Most young people will eventually become old people. It's by definition not a "pyramid scheme" if average total lifetime benefits are designed to equal average total lifetime cost. It seems like you are upset that an insurance policy is acting like an insurance policy should by spreading cost over time and averaging costs across members of the pool?
That medical costs have positive feedback (better more expensive therapies allow patients to go on to have more, better, more expensive therapies) is definitely a huge fiscal challenge. But it's also why young people are more likely to be underpaying now for future benefits they will receive, not overpaying.
What about education? Seems like everyone I know has substantial student loans. And that's a double dip because it's the school and a bank making money off the student. The next tend is employers paying part of the student loan. Just like how employers started to pay for health care payments. Then the costs really went up.
41 years actually. The rich started getting richer in 1975.[1][2]
Other notable things that happened in 1975: incarceration rates began their meteoric rise[3], and the "Halloween Massacre"[4] in which Donald Rumsfeld, Dick Cheney, and George HW Bush seized power, becoming Secretary of Defence, Chief of Staff, and head of the CIA respectively.
I would be extremely wary of considering GDP a proxy for economic health, particularly when the military-industrial complex exists.
If you talk about GDP then you have to talk about inflation, which is tricky to measure. The official inflation number is for debate.

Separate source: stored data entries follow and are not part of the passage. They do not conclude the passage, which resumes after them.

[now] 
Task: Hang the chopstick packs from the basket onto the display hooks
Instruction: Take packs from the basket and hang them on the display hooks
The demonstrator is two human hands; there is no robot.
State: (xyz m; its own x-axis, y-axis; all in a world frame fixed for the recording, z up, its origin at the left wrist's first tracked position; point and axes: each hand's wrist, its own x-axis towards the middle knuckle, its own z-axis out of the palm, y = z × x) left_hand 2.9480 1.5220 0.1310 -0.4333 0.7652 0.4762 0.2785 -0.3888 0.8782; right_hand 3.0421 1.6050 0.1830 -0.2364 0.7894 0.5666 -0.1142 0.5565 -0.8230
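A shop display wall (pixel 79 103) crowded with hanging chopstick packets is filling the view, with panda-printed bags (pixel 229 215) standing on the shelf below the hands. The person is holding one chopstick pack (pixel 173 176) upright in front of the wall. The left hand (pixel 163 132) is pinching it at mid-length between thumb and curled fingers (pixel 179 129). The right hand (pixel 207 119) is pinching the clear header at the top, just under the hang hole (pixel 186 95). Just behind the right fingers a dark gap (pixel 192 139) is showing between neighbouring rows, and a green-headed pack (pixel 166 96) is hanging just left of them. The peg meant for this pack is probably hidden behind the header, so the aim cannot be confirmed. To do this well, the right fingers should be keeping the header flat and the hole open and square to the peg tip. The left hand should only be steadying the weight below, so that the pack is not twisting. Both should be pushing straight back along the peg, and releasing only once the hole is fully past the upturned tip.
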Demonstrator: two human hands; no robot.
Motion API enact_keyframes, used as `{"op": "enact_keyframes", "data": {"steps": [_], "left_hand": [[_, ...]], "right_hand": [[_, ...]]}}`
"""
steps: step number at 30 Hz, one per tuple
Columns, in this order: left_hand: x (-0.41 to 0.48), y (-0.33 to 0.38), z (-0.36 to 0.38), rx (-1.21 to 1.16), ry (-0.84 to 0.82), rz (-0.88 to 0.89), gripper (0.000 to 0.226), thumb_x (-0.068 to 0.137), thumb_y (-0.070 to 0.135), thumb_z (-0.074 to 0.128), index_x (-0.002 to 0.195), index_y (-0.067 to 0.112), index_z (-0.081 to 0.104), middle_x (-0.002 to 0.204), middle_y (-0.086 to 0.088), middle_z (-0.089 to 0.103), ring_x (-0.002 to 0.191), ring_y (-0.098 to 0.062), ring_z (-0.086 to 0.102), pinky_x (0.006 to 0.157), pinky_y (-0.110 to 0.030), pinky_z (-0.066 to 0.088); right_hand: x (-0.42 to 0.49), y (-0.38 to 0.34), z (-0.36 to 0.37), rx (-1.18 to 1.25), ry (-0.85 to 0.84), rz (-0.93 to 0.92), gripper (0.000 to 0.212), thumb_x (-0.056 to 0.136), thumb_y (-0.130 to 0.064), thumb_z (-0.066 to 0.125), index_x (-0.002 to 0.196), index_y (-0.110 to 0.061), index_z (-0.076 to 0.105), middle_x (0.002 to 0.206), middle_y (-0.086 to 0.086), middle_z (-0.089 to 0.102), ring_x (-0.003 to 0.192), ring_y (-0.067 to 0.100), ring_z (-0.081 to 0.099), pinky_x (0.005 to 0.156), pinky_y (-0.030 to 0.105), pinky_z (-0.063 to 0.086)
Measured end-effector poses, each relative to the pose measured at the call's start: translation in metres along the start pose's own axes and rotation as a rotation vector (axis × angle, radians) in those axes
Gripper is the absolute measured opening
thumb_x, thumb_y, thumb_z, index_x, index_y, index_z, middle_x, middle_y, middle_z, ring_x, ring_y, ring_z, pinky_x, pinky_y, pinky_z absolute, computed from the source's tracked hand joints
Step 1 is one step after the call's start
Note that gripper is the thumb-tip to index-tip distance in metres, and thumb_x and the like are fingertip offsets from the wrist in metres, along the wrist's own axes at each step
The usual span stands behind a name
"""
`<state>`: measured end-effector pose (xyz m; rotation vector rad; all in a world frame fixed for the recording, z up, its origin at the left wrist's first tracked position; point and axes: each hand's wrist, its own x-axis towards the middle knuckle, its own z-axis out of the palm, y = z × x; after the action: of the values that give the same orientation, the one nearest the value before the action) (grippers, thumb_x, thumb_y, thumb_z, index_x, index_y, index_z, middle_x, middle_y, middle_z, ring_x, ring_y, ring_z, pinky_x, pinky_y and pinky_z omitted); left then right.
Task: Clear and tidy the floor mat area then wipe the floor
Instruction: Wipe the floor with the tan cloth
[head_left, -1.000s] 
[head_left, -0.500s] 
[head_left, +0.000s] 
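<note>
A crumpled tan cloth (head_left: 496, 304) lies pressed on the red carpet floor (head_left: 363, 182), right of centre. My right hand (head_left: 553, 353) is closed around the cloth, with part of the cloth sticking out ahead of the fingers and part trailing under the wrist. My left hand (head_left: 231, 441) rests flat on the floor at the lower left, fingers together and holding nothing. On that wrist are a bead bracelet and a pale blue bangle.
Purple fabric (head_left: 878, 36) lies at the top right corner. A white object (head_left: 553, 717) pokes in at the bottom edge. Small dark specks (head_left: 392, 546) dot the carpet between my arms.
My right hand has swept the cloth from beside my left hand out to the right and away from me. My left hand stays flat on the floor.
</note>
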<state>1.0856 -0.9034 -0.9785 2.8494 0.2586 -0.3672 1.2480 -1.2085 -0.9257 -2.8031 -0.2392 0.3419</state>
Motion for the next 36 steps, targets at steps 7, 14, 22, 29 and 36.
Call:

And one mans assets are another man's debt. This can unwind pretty fast. Look at all the people that are "entitled" to retirement benefits. Good luck with that in the long run.
Yet curiously the middle and lower class enjoy a higher standard of living today than 30 years ago. It's almost as if GDP/income aren't an absolute measurement of, well, anything.
I suspect your down-voters are thinking "are you sure about that?" Maybe they have smart phones and other gadgets which are highly advanced, but they might be living in a smaller place and less able to afford other things. I'm not even stating this myself, although it might be true... I just haven't researched it. But it's a thought that occurred to me.
Wage income may not have increased much for lower/middle class over the last 30 years, but certainly gross income counting welfare benefits has increased significantly, so perhaps that could have something to do with it.